I saw Master Class shooters looking like newbies, and experiences shooters making errors during movement that, from the camera point of view, looked like DQs. That's why they don't use video as evidence in IPSC Arbitrations; the RO is the only one who really understands how the stage is layed out, and where the180-degree line is.

I saw a first-year junior, while reloading during the jungle run, turn around and LOOK BEHIND HIM to make sure the RO was in a safe position.

One of the sub-albums includes pictures of ALL the winners awarded during the Awards Ceremony.
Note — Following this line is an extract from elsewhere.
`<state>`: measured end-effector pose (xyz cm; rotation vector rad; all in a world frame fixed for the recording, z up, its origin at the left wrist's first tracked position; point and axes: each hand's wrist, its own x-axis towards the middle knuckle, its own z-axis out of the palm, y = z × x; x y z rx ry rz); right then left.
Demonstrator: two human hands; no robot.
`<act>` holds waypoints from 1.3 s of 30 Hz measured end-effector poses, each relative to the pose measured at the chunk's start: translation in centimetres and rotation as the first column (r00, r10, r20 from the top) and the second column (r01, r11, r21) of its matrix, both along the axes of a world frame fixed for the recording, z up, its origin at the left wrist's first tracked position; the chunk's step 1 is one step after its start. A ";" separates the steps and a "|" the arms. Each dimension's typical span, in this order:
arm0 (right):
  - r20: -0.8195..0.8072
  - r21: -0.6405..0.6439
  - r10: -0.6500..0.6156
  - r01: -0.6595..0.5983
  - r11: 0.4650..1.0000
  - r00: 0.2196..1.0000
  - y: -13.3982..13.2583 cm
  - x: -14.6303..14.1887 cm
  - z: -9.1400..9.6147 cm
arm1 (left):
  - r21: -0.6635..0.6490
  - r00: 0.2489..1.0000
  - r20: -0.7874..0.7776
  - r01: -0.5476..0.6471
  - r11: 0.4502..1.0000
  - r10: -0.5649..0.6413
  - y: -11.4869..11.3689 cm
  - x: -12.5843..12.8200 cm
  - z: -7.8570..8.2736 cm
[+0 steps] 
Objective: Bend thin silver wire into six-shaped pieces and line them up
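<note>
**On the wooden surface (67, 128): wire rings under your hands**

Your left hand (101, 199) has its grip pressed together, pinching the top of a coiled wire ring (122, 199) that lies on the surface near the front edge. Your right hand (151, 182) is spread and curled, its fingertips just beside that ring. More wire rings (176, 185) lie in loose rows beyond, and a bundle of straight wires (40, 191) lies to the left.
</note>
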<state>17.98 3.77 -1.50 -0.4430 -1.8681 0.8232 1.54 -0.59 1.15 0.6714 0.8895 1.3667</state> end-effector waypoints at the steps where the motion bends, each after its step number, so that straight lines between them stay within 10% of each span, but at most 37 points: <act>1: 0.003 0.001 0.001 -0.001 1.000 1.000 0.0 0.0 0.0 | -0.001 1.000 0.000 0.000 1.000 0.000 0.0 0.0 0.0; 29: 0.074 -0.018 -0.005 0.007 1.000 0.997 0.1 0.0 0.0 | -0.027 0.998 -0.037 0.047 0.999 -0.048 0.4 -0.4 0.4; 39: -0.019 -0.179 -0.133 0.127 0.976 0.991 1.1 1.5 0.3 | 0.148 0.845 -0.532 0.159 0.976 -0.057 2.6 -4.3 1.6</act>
I figured that the people who shot the match, and won something, deserved the opportunity to download their winning picture for their own use. Since I don't know everybody, I didn't caption any of these pictures . . . but you know who you are.

I didn't throw away ANY pictures because they didn't have any big action to display. People who shot the match, and were photographed, can find their pictures here.

People who didn't shoot the match, but are contemplating attending the 2006 match, can get a good idea of what it's like by viewing the photos and movies here.

And people who just like to look at IPSC videos . . . you're in for a treat. Hope you have high-speed Internet access, or are a dial-up user with a lot of time on your hands. You CAN save the videos after viewing them. The movies are not only interesting, they're educational. Watch them several time (you only have to download them once), and you begin to understand where the competitors made bad choices, good choices, and to compare the various approaches to shooting a single stage. Wait until you see Yong Lee win Stage 5, "THE DOORS", or Joe DeSimone win Stage 5, "Combat Rock".

Don't get lost in the Jungle on Stage 4: "Soda Shop Boogie". And be sure to watch your muzzle on Stage 2: "Rock Around the Croc". (All stage titles are taken from popular music titles of the sixties and seventies.)

I've included the URL in full; it's also a link, so you can go there by just clicking on it.

Have fun. I did.

I just heard from Dundee Croc Match Director. He says the 2006 match will also be scheduled for the Labor Day weekend.

September 2-3, 2006

You can watch for registration information in the Front Sight magazine, and also at the Team Croc website.